• _Exercise requirements_
Repeat the lines from the line with "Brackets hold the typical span" to the line with "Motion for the" in the listing below, keeping both end lines and adding nothing.

• _Data below_
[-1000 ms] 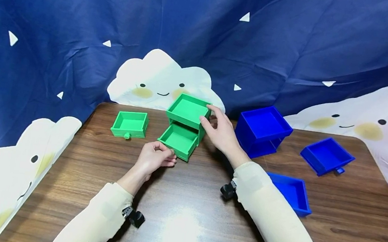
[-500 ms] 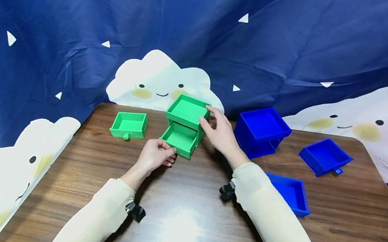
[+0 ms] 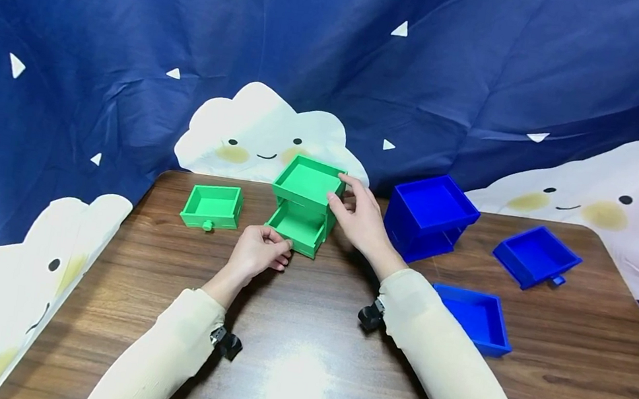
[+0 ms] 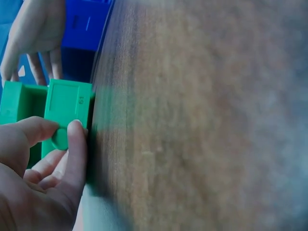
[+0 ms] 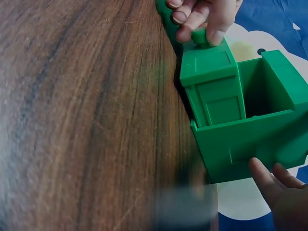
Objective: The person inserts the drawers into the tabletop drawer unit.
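A small green cabinet (image 3: 310, 182) stands at the back of the table, its top a shallow tray. Its lower green drawer (image 3: 306, 248) is partly inside and still sticks out at the front, while the upper slot is hollow. My left hand (image 3: 253, 252) pinches the drawer's round knob (image 4: 59, 139) between thumb and fingers. My right hand (image 3: 363, 223) rests against the cabinet's right side; in the right wrist view, extended fingertips (image 5: 256, 166) touch the side wall. Left of the cabinet lies a second green drawer (image 3: 214, 205), its knob facing me.
A blue cabinet (image 3: 434, 203) with an open front stands right of my right hand. One blue drawer (image 3: 537, 256) lies farther right; another blue drawer (image 3: 475, 318) sits nearer, partly behind my right sleeve (image 3: 439, 347). Behind the wooden table (image 3: 592, 366) hangs a blue curtain (image 3: 339, 42).
My left hand has moved slightly away from me, and the lower green drawer has slid farther into the cabinet. The right hand stays at the cabinet's side.
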The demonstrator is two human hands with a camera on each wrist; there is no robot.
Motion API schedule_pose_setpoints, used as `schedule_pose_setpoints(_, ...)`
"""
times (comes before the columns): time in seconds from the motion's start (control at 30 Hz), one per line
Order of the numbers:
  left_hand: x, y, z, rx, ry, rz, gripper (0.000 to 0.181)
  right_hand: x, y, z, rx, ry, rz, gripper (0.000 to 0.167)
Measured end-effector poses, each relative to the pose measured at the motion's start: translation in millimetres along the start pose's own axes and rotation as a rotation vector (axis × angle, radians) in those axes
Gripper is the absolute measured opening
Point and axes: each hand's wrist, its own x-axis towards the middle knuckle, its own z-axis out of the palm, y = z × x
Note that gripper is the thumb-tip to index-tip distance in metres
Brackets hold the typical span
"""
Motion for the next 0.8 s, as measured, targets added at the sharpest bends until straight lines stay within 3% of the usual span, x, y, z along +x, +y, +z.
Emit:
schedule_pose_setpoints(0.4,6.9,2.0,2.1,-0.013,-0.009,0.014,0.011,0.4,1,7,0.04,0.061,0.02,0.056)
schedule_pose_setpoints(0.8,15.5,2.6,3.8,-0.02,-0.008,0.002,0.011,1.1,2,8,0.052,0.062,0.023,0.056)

• _Answer box_
Brackets hold the typical span
"""
Motion for the next 0.8 s, as measured, targets added at the sharpest bends until straight lines stay within 3% of the usual span, x, y, z along +x, +y, +z.

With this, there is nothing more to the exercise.